Composition / ingredients
Cooking method
1. Remove the beef ribs from the refrigerator and keep them at room temperature for 2 hours.
2. For caramelization, spices and powdered sugar are taken in a ratio of 3: 1 (that is, for 3 tablespoons of seasonings, 1 tablespoon of powdered sugar is needed). So, mix the powdered sugar well with your favorite dry spices.
3. In the resulting mixture, roll the ribs well.
4. Heat a frying pan with olive oil.
5. Put the ribs in the pan, fry on all four sides. You do not need to cook them completely, you only need a crust, that is, to seal the meat, then it will be delicious and juicy inside.
6. Cut the onion in half, you can not even clean it, but only pre-wash and dry it, but if you want, of course, you can remove the husk. Put the onion halves to the meat.

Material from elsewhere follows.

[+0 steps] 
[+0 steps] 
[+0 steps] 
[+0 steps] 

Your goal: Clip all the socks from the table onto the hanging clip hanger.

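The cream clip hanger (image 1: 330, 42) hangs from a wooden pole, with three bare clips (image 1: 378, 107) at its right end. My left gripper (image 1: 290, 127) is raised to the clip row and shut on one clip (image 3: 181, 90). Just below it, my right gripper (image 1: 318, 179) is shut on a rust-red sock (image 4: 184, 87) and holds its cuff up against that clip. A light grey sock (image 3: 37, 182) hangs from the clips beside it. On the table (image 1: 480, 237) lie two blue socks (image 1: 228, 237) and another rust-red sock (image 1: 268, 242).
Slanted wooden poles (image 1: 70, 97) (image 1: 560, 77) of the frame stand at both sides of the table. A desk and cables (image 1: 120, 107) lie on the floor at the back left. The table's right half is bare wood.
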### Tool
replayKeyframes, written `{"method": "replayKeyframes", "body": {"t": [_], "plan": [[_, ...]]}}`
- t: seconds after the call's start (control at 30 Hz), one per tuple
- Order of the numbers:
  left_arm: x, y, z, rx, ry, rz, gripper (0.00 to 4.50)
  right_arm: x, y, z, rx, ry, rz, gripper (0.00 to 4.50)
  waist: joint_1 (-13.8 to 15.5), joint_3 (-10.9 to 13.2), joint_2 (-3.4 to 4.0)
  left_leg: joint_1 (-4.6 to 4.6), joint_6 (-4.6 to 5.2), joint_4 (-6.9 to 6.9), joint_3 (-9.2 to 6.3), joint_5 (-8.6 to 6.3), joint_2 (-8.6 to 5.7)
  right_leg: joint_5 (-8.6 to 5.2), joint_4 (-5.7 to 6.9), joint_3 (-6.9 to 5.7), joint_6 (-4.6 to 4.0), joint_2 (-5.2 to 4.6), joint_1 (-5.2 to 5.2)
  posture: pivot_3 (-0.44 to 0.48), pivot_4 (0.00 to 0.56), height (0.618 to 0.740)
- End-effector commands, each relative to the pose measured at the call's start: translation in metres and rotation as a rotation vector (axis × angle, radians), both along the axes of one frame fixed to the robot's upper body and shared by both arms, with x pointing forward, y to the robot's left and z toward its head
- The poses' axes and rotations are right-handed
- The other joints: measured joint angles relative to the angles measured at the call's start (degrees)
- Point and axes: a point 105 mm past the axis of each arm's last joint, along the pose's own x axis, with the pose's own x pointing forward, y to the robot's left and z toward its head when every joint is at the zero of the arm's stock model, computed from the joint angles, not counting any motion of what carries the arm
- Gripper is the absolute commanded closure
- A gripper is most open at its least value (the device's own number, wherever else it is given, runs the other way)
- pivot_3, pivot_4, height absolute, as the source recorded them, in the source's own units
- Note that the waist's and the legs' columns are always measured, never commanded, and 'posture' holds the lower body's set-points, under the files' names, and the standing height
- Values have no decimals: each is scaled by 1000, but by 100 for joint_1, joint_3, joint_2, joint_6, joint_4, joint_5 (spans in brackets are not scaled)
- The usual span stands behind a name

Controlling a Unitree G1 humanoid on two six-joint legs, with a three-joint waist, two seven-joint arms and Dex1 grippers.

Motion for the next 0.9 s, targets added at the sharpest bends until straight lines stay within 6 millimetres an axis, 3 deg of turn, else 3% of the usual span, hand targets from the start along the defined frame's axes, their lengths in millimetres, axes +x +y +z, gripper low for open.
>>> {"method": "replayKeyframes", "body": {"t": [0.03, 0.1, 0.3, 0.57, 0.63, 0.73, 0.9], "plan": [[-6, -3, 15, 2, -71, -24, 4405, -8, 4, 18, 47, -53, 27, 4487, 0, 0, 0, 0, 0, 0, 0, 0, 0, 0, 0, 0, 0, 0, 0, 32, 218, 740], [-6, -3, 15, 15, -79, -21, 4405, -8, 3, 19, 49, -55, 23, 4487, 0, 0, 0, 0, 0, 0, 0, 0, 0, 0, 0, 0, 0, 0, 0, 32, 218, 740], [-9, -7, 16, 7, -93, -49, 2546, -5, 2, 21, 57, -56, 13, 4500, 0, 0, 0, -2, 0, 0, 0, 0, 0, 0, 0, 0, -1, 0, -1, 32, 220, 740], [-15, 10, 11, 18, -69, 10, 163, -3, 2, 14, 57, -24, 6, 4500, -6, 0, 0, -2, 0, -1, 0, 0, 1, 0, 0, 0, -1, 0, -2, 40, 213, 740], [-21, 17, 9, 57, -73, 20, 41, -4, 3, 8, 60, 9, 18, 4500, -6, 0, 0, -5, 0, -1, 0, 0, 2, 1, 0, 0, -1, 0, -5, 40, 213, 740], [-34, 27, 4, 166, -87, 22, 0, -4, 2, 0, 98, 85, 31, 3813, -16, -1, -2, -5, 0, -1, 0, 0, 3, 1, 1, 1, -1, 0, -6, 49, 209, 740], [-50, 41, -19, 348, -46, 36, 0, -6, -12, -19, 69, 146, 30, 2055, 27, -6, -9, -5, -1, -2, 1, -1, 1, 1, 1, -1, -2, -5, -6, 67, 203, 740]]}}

7. Garlic, also pre-washed and dried, put to the meat whole right in the husk.
8. Pour wine.
9. Cover the pan with a layer of foil, put the lid on top.
10. Put the pan in a 220-degree oven for 1 hour.
11. Turn down the heat to 150 degrees and hold for another 1 hour.
12. Turn down the heat a little more (to 140 degrees), cook for another 1 hour.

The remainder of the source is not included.